Molti ricorderanno che verso la fine del 2002 ci fu una delle più grandi crisi economiche ai danni di una nazione intera. In quell’anno l’Argentina subì un vero e proprio collasso finanziario seguito da una perdita di fiducia degli investitori e dalla fuga di capitali verso lidi migliori. In quell’occasione molti italiani fecero diretta conoscenza del “mercato globale”.
Nei primissimi anni addietro la tremenda crisi argentina, molti istituti di credito, come investimento, consigliavano ai loro risparmiatori di investire il loro denaro in bond argentini (titoli di stato) garantendo la sicura remunerazione dell’importo investito visto che, a loro dire, l’Argentina era un paese che stava emergendo dal punto di vista economico e finanziario nell’economia globale. Peccato che quelle previsioni si rivelarono completamente sbagliate e molti cittadini che avevano acquistato i bond, da un giorni all’altro persero tutto il capitale investito, che in molti casi corrispondeva ai risparmi di una vita.

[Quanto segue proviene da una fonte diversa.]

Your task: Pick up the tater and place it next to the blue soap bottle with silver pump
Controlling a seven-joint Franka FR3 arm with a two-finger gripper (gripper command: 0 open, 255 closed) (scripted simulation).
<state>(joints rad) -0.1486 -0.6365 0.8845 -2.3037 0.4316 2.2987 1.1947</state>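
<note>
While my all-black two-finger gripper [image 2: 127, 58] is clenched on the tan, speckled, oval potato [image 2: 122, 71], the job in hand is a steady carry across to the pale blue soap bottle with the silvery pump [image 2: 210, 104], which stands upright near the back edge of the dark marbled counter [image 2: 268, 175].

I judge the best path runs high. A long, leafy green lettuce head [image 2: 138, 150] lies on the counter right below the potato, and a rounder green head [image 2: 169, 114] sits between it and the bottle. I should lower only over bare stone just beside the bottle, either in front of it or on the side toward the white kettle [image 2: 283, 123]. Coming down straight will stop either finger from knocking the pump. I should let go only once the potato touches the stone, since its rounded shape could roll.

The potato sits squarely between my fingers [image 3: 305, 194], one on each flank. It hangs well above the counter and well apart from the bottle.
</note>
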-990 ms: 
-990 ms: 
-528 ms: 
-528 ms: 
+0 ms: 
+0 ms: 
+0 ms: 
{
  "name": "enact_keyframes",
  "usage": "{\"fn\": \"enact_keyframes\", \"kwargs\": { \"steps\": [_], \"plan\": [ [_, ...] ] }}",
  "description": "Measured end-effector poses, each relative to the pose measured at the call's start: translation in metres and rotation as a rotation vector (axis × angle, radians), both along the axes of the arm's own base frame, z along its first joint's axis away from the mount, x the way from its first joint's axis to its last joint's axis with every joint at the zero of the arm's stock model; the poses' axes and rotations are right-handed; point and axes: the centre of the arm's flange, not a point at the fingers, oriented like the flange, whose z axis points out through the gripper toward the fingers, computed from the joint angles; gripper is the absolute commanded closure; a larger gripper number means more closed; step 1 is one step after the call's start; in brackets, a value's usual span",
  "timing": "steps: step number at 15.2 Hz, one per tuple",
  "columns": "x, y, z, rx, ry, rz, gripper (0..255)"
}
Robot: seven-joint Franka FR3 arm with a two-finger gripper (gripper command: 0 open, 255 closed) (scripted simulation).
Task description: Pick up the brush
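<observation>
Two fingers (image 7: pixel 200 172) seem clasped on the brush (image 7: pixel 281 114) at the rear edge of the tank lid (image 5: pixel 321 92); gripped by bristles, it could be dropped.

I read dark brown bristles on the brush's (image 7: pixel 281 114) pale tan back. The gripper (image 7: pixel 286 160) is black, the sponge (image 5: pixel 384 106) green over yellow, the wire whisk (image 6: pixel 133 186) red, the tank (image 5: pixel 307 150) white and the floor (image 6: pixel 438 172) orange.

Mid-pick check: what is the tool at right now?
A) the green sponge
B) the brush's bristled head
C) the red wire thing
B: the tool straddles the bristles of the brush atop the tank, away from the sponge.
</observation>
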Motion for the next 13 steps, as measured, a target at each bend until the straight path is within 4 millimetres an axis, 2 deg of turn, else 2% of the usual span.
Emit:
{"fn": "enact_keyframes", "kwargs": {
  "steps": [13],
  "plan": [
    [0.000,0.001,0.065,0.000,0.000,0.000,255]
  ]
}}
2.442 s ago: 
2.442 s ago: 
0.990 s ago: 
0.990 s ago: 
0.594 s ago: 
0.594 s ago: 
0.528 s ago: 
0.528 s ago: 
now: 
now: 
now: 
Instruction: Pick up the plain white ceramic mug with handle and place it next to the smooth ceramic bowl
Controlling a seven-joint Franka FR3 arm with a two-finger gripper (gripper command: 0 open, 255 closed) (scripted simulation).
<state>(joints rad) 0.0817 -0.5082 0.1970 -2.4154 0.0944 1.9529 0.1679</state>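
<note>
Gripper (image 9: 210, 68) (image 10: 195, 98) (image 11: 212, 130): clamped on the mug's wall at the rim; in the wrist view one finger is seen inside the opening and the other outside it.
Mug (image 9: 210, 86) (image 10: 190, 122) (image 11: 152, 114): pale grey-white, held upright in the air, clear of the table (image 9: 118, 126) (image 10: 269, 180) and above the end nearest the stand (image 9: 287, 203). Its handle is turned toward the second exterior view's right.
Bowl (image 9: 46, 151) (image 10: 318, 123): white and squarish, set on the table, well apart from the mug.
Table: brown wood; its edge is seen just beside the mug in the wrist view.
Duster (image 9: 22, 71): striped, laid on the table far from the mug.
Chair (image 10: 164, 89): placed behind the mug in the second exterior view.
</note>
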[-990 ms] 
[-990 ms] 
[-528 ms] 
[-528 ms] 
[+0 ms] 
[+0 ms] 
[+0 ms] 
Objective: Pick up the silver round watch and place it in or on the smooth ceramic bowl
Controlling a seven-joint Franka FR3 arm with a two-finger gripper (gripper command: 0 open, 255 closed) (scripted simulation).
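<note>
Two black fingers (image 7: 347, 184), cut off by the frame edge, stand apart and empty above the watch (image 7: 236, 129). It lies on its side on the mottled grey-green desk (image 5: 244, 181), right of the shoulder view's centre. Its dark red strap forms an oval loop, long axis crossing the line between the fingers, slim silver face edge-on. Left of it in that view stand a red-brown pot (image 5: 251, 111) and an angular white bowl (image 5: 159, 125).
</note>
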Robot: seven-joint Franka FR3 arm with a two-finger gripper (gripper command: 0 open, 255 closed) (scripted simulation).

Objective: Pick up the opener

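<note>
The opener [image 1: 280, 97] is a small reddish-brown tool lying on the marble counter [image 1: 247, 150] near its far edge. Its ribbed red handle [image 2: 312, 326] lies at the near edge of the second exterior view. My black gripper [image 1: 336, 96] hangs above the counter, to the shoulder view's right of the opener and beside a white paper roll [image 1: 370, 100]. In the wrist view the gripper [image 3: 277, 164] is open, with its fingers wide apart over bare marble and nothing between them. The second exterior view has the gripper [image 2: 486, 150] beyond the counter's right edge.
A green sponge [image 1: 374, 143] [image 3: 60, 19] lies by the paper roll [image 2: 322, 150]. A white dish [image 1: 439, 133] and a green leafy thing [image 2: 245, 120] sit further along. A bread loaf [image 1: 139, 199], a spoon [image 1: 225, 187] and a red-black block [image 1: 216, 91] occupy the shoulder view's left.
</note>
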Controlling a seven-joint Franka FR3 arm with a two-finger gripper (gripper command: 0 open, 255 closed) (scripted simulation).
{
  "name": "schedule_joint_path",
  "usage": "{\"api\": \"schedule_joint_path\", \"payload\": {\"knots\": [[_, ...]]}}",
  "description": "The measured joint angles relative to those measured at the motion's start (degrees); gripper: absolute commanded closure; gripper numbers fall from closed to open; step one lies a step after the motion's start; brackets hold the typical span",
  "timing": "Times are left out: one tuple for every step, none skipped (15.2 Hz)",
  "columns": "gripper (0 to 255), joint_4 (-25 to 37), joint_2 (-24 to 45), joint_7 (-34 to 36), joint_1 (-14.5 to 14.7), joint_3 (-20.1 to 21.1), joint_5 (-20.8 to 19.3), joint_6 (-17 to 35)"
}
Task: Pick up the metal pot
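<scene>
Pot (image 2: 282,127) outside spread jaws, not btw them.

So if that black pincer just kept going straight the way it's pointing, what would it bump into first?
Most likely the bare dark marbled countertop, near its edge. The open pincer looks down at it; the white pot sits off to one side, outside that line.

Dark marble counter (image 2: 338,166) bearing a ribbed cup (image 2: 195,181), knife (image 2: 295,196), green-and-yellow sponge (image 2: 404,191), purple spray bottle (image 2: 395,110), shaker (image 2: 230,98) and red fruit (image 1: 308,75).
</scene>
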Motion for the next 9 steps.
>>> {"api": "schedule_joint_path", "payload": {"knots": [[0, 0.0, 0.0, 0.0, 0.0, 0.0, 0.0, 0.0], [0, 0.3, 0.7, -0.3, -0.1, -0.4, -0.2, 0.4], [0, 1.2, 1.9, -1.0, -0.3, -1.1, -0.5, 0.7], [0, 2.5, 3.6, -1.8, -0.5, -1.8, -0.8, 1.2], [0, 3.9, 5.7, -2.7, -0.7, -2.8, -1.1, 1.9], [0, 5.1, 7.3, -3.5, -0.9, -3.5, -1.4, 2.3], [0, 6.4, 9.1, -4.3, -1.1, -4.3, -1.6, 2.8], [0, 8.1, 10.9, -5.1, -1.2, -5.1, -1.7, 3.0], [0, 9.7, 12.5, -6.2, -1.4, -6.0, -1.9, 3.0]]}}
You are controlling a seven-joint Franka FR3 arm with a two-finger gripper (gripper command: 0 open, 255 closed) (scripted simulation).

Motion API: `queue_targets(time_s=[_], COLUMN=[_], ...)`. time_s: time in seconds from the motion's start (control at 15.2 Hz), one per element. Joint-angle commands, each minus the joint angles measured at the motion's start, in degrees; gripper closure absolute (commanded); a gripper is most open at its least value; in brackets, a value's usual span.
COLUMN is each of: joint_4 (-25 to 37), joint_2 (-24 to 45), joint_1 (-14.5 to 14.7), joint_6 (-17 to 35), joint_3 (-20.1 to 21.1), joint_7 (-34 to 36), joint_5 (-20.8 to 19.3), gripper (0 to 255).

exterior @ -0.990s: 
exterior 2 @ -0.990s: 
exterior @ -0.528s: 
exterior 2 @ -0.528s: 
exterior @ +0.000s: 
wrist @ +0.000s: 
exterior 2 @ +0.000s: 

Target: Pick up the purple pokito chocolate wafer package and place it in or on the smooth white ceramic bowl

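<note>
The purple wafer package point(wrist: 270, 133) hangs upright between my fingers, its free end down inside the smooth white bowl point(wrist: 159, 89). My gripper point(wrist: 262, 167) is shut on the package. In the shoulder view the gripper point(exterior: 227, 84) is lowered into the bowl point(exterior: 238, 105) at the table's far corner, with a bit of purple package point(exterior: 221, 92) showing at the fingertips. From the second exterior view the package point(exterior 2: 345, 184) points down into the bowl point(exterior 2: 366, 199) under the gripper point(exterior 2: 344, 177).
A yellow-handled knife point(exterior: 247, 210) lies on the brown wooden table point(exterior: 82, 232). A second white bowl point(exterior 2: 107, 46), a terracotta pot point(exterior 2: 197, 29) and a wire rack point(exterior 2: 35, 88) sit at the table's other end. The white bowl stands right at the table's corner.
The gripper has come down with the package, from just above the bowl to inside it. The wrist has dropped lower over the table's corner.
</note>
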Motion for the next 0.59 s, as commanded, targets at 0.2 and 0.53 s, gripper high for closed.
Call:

Tra i tanti risparmiatori, la crisi argentina aveva colpito anche un pensionato della Valnerina che nel 2001 aveva acquistato titoli obbligazionari di Stato argentini investendo la somma di 50 mila euro, su consiglio del suo istituto di credito che aveva garantito circa la loro sicurezza insieme ad una remunerazione garantita, non avvertendolo invece dei rischi cui poteva andare incontro. Quando il pensionato perse tutto, parti una causa giudiziaria nei confronti della banca, con l’anziano assistito dagli avvocati Arnaldo Sebastiani, Andrea Moretti e Federico Mattiangeli. Il pool di difensori ha sempre dichiarato che “l’ordine di acquisto dei titoli deve essere firmato in modo che sia chiara e univoca la manifestazione di volontà del cliente della banca”. Cosa che non è avvenuta nella fase di transazione finanziaria tra il pensionato e la banca.
In primo grado il tribunale di Terni ha dato ragione al risparmiatore dichiarando nulla la transazione e obbligando la banca la restituzione dell’importo investito in quanto l’istituto di credito non ha potuto mostrare il documento dell’operazione con la firma del cliente. La banca è ricorsa in appello presso la corte di Perugia ma anche questa ha dato ragione al cliente costringendo la banca a versargli subito i 50 mila euro elargiti per l’investimento più 6 mila euro di interessi che in fase di appello, il pool di avvocati, aveva richiesto come danno aggiuntivo. Si tratta di una sentenza che farà giurisdizione nei rapporti tra risparmiatori ed istituti di credito in fase d’acquisto di titoli ad alto rischio.